# Your objective
What you return must be the full data, repeated verbatim, with no pictures in it.

<<<<

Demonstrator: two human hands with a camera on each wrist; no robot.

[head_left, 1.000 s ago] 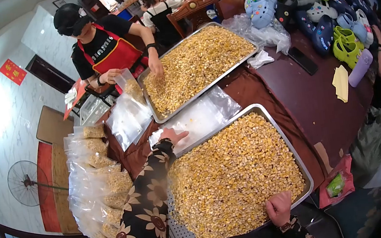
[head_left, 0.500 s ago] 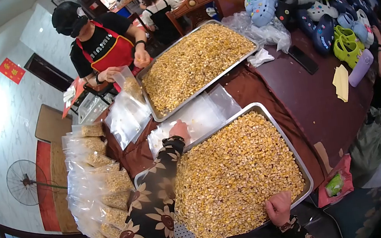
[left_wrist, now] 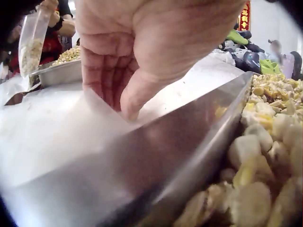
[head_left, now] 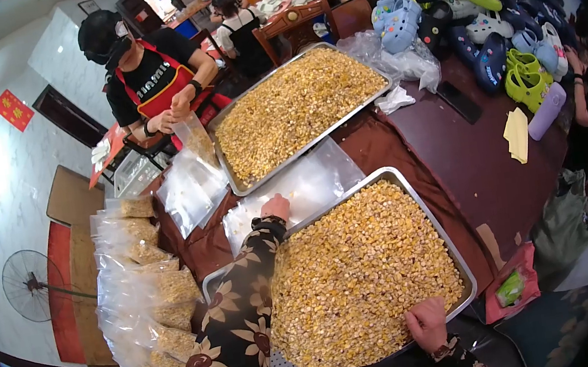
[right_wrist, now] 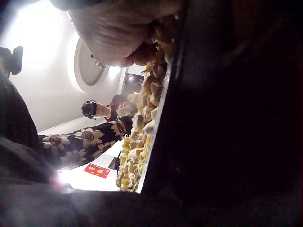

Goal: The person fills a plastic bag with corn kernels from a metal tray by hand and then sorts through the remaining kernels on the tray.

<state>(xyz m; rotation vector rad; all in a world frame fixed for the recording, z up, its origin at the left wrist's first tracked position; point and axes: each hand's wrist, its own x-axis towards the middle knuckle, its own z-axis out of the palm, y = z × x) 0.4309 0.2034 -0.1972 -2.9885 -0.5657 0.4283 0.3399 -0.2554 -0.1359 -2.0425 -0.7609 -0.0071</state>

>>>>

# Output for this exercise
Demonstrator: two human hands with a camera on each wrist; no robot.

[head_left, 1.000 s ago] 
[head_left, 0.500 s ago] 
[left_wrist, now] 
[head_left, now] 
[right_wrist, now] 

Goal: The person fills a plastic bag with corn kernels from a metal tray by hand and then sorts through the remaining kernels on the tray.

<state>(xyz m; rotation vector rad; all in a world frame fixed for the recording, z up, its origin at the left wrist's first tracked position; point and axes: each hand's wrist, its own x-axis towards the middle knuckle, its own z-axis out of the palm, y = z × x) 0.4309 0.2034 -0.1972 -2.9885 -0.5657 0.4283 0.3399 -0.2554 -0.1359 -2.0425 -0.7609 -0.0071</state>

No more work remains in this exercise.